_Exercise brief_. Beginning at the line with "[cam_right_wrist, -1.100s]", please repeat each line exactly through the end of the records below, including that first line and the last, but no pictures.

::::

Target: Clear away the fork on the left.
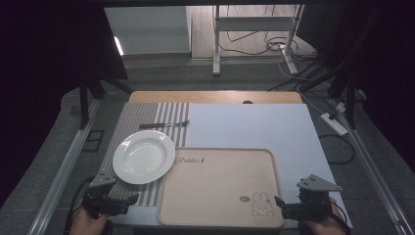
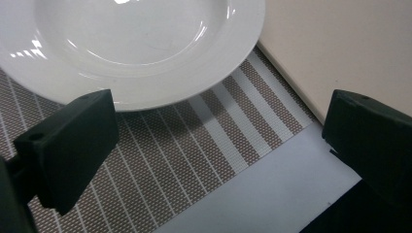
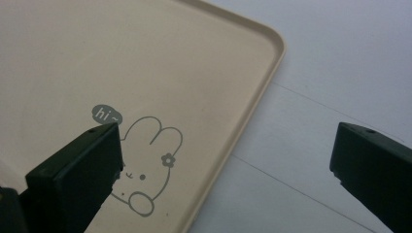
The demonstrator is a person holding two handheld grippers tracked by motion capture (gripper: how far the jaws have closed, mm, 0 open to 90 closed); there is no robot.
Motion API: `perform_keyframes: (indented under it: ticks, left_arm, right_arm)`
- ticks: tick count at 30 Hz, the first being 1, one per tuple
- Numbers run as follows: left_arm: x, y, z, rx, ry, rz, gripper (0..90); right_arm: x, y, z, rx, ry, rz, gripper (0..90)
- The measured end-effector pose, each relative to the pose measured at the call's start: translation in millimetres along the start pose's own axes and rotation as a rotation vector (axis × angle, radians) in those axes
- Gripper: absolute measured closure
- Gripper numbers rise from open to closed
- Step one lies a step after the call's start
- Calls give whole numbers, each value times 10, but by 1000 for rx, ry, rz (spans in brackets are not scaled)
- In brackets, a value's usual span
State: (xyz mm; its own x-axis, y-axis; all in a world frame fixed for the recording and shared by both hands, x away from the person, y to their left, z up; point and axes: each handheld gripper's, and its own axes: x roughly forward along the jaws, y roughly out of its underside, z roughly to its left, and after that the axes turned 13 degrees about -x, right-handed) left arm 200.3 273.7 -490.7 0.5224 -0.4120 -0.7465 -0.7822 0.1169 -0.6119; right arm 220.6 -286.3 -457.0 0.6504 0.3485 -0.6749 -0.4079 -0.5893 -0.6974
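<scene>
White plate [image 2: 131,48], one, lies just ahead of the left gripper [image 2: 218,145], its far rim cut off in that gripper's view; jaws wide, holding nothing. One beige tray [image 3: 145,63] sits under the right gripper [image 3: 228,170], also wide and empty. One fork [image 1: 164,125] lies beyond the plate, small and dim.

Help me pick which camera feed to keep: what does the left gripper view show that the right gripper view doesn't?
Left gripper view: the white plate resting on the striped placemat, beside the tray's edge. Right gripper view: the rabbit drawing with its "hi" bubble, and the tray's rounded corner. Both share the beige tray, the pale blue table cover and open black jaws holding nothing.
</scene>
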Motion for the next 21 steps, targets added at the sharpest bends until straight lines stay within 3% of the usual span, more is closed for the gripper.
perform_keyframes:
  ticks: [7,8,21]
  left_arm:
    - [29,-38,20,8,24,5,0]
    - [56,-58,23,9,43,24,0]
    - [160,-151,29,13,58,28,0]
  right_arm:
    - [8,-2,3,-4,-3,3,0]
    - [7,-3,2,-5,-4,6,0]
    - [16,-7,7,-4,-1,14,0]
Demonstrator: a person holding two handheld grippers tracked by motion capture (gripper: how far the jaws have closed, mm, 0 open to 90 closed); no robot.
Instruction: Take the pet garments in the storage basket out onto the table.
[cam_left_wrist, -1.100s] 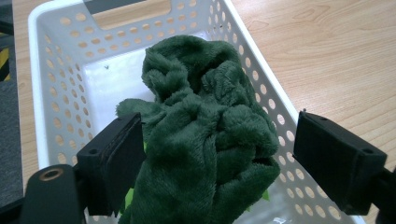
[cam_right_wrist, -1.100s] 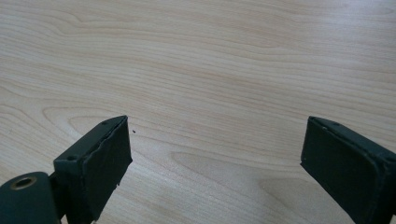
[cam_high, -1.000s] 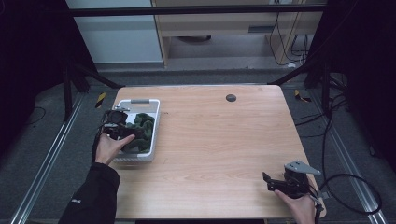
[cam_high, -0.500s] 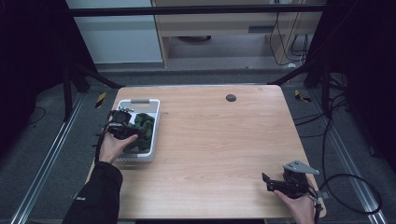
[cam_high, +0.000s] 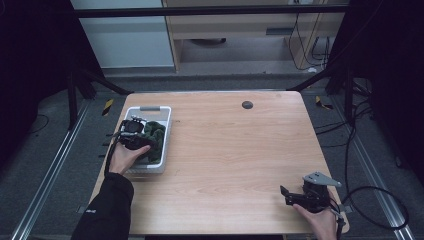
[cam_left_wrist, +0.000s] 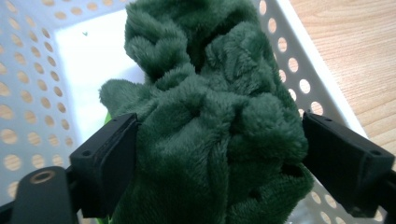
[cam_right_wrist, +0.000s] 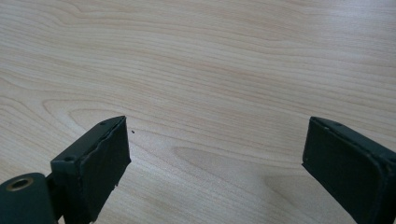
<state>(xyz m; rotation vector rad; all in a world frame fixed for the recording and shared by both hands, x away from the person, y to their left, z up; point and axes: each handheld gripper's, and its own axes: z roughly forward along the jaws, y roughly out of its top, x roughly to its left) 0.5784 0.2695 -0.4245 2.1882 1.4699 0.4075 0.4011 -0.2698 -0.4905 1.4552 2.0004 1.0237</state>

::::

_Answer to the problem_.
[cam_right_wrist, -1.100s] 
[cam_high, -1.000s] 
[cam_high, -0.500s] 
[cam_high, +0.000s] 
[cam_left_wrist, +0.000s] 
[cam_right_wrist, +0.000s] 
<state>(xyz m; rotation vector rad; all in a world frame fixed for the recording and shared by both hands, x away from the person, y to their left, z up; point and axes: each handheld gripper's, and its own axes: z roughly forward along the jaws, y roughly out of its top, x roughly to its left) 0.5784 0.2695 -0.4245 2.1882 1.4699 0.4075 0.4011 -0.2698 -0.4905 1.4552 2.0004 1.0237</state>

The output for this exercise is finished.